[Task directions]:
Please return all records verbatim, no pictures.

*** Records supplied Section Begins ***

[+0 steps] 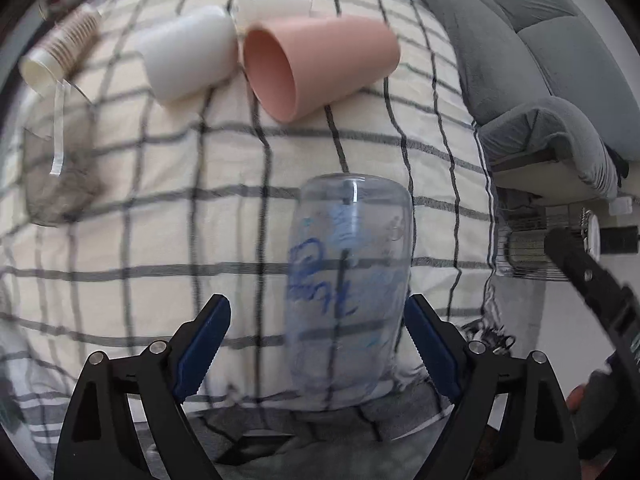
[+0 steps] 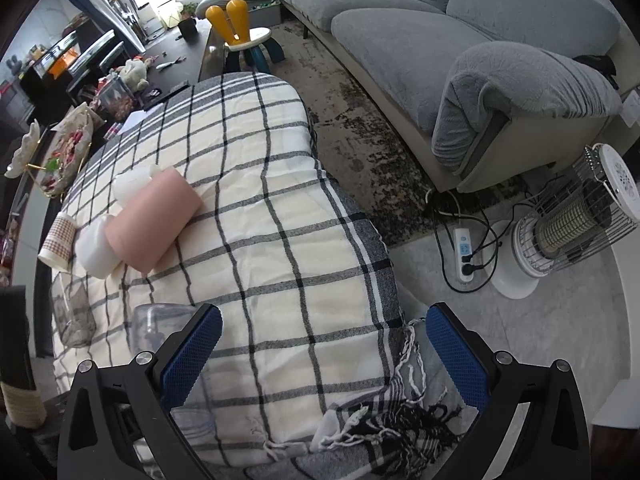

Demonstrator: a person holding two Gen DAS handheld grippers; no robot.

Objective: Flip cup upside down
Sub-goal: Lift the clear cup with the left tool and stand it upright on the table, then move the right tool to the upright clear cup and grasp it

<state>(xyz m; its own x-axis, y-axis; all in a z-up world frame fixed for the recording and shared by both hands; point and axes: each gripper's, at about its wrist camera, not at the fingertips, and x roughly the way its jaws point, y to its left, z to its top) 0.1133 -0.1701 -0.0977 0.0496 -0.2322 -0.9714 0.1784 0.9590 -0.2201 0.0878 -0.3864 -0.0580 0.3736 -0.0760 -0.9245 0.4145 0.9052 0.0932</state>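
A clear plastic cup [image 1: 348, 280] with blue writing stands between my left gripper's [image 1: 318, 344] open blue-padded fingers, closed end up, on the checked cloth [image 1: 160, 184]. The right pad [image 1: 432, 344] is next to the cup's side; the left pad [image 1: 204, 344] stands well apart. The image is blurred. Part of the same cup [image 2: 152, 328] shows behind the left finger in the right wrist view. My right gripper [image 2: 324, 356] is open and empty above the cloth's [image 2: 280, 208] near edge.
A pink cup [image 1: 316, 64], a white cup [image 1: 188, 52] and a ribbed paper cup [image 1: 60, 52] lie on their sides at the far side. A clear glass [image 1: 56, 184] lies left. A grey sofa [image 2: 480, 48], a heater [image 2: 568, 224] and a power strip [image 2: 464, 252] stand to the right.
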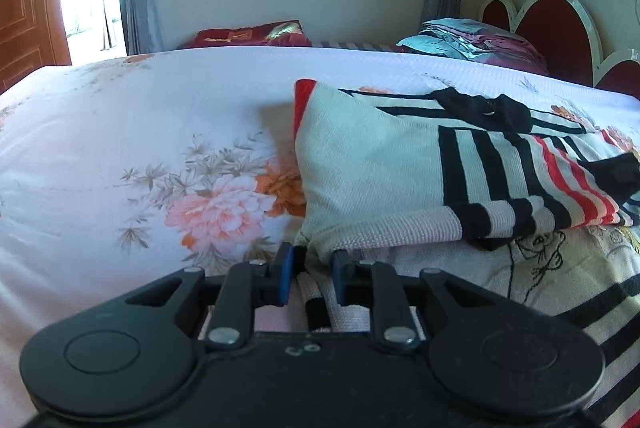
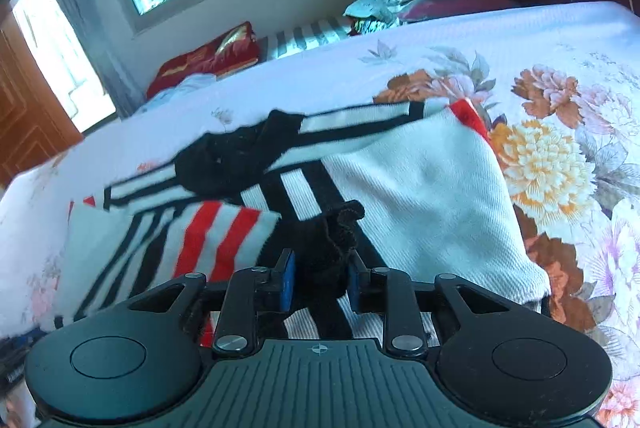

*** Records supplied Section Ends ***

[Expected answer]:
[+0 steps] 
[+0 steps] 

Demonstrator: a person holding two Gen DAS handheld grippers; no robot.

Objective: Flip cup upside down
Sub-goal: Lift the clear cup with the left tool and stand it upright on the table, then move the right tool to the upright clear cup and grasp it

<state>(xyz m; its own x-axis, y-axis; all in a z-up world frame fixed for the recording and shared by both hands; point and axes: each gripper's, at about its wrist camera, not at the fingertips, and x roughly the way its jaws point, y to its left, z to its top) 0.1133 -0.1701 -0.0977 0.0496 -0.2322 -0.9714 0.1784 0.9590 -0.2201 0.0878 -0.3864 -0.0580 0.3736 -0.0760 -0.9245 0.4145 0.9052 0.0932</state>
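A clear plastic cup [image 1: 348, 280] with blue writing stands between my left gripper's [image 1: 318, 344] open blue-padded fingers, closed end up, on the checked cloth [image 1: 160, 184]. The right pad [image 1: 432, 344] is next to the cup's side; the left pad [image 1: 204, 344] stands well apart. The image is blurred. Part of the same cup [image 2: 152, 328] shows behind the left finger in the right wrist view. My right gripper [image 2: 324, 356] is open and empty above the cloth's [image 2: 280, 208] near edge.
A pink cup [image 1: 316, 64], a white cup [image 1: 188, 52] and a ribbed paper cup [image 1: 60, 52] lie on their sides at the far side. A clear glass [image 1: 56, 184] lies left. A grey sofa [image 2: 480, 48], a heater [image 2: 568, 224] and a power strip [image 2: 464, 252] stand to the right.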

The exercise output is complete.